▶ [Your task]:
Word for word, output the data, with none of its pictures.

▶ [Material provided]:
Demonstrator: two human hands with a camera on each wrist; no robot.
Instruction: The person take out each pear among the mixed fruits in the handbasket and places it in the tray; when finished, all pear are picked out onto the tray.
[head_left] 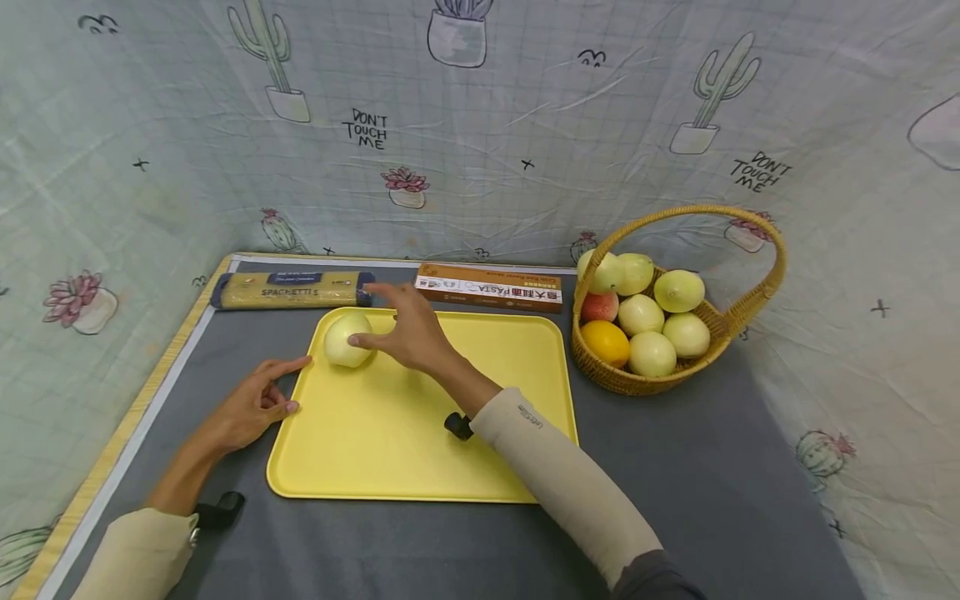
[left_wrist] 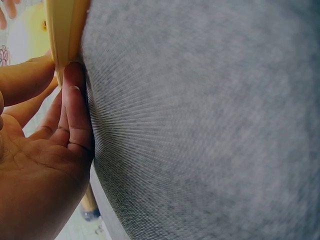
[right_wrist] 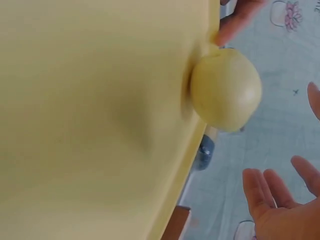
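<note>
A pale yellow-green apple [head_left: 345, 340] sits in the far left corner of a yellow tray [head_left: 390, 442]. My right hand [head_left: 416, 333] is just right of the apple, its thumb and fingers spread. In the right wrist view a gap shows between those fingers and the apple [right_wrist: 227, 90], and the palm holds nothing. At the tray's left edge, my left hand [head_left: 243, 412] pinches the rim. The left wrist view shows its thumb on one side of the tray rim [left_wrist: 67, 35] and fingertips on the other.
Behind the tray lie a spaghetti pack [head_left: 300, 291] and a brown pasta box [head_left: 487, 287]. On the right stands a wicker basket [head_left: 626, 383] with a tall handle, holding several pale fruits, an orange [head_left: 606, 343] and a reddish fruit [head_left: 600, 307]. A printed cloth [head_left: 480, 150] hangs behind.
</note>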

▶ [Exercise output]:
Demonstrator: two human hands with a camera on each wrist; no robot.
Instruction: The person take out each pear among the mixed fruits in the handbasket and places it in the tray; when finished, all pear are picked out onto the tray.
[head_left] 
[left_wrist] 
[right_wrist] 
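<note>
A pale yellow-green apple [head_left: 345, 340] sits in the far left corner of a yellow tray [head_left: 390, 442]. My right hand [head_left: 416, 333] is just right of the apple, its thumb and fingers spread. In the right wrist view a gap shows between those fingers and the apple [right_wrist: 227, 90], and the palm holds nothing. At the tray's left edge, my left hand [head_left: 243, 412] pinches the rim. The left wrist view shows its thumb on one side of the tray rim [left_wrist: 67, 35] and fingertips on the other.
Behind the tray lie a spaghetti pack [head_left: 300, 291] and a brown pasta box [head_left: 487, 287]. On the right stands a wicker basket [head_left: 626, 383] with a tall handle, holding several pale fruits, an orange [head_left: 606, 343] and a reddish fruit [head_left: 600, 307]. A printed cloth [head_left: 480, 150] hangs behind.
</note>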

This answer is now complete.